The ports of Long Beach and Los Angeles are considered the largest fixed source of emissions in the state, with freight ships alone spewing more than 400,000 tons of carbon dioxide - a greenhouse gas - into local skies in 2008, according to the South Coast Air Quality Management District.

Port pollution is also a prime reason why children in communities around the ports suffer from the highest asthma rates in California.

As for potentially life-threatening illness, the ports are again a top contributor.

Numerous epidemiological studies show about 1,200 out of every million people locally develop cancer from air toxins during their lifetime.

However, the federal government lists the "acceptable" cancer rate from air pollution as no higher than 10 in a million.


Another article in the Press-Telegram, by Art Marroquin, conveyed the information that an updated "Clean Air Action Plan" for the Ports of Long Beach and Los Angeles was "expected to reduce the risk of cancer from port-related diesel emissions by 85 percent over the next decade".

If the previous reporting is right, these potential savings in human life and health costs will also be under threat if Prop 23 is adopted.

This is truly troubling, and if the proponents of the status quo, polluters and protectors of 'oil profits at the expense of human health' that support Prop 23 are successful, it doesn't bode well for the expansion of such pollution mitigating and life saving measures in other port cities outside of California, including ours.

For example, the "Clean Truck Program" that has been started in California was challenged in court recently, but the supporters of the program won (article here) and that program will continue - for now. There's also a similar program being proposed for the Ports of New York and New Jersey, initiated by Rep. Jerry Nadler, with the legislation being written to hopefully avoid such litigation.

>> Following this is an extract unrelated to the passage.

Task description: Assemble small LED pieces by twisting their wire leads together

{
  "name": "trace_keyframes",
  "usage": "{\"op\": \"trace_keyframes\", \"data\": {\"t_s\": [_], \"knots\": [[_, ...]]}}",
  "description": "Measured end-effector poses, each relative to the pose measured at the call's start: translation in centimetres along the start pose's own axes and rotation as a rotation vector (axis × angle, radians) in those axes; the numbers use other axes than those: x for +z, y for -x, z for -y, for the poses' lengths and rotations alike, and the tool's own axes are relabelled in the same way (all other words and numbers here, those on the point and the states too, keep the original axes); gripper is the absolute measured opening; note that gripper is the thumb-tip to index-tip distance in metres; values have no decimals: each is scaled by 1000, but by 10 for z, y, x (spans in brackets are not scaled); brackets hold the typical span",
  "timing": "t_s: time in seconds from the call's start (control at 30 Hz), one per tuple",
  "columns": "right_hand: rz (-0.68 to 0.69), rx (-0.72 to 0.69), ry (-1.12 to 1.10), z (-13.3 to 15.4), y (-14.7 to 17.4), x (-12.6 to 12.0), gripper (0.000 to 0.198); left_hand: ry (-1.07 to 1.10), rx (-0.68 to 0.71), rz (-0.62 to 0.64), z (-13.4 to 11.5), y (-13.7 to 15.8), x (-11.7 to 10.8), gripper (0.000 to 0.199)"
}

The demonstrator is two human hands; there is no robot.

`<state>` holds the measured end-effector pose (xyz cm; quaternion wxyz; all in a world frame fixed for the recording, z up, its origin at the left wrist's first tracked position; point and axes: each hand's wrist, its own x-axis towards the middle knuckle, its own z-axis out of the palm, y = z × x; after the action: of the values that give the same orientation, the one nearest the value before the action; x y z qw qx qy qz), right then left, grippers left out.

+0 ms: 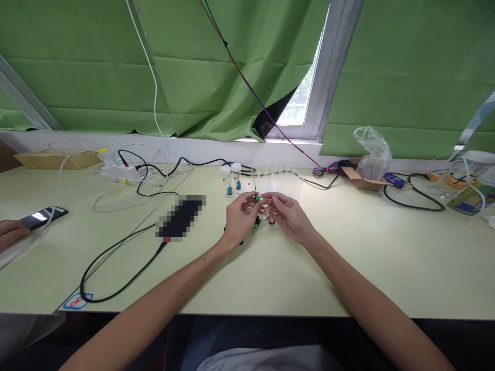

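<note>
Head view, one entry. Left hand (240, 219): grip closed, fingertips pinched on a small green component (257, 198) with a thin dark lead rising from it. Right hand (288, 214): grip pinched shut just beside the left, apparently on the same piece or its wire; too small to tell which. Directly beneath both grips, on the desk (348, 268): a second green piece (254, 225) and small dark parts. Just beyond the grips: two white-capped stands (231, 180) with blue bases, upright, apart from the hands. Well left of the grips: black cable (116, 263) and power strip (121, 171). Progress, judged: one piece in hand, loose parts beneath not yet handled.
</note>
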<state>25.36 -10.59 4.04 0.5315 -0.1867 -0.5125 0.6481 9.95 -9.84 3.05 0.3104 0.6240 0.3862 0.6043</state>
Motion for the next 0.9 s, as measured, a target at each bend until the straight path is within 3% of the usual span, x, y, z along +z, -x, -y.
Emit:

This was a matter that was extensively discussed in the New York City Council's Committee on Waterfronts' hearing convened in June titled, "Oversight - Clearing the Air: Greening New York City's Working Waterfront". My post here. (A full transcript of the hearing can be found at the NYC Council site, here).

So we have to make sure that Proposition 23 doesn't succeed - doesn't get in the way of these green port initiatives - and make sure that the people who are funding it and the politicians who support it, like California's Assemblyman Dan Logue (story here) and others, know that we know what they're up to.

If Prop 23 is defeated and California can succeed in reducing greenhouse emissions, while also reducing harmful emissions such as the type created by the activities of ports - including sulfur, nitrogen oxides and particulates from dirty diesel burning ships, trucks and trains - then we can all hope for such much needed improvements in our port cities and look forward to the accompanying health benefits to our port-side residents.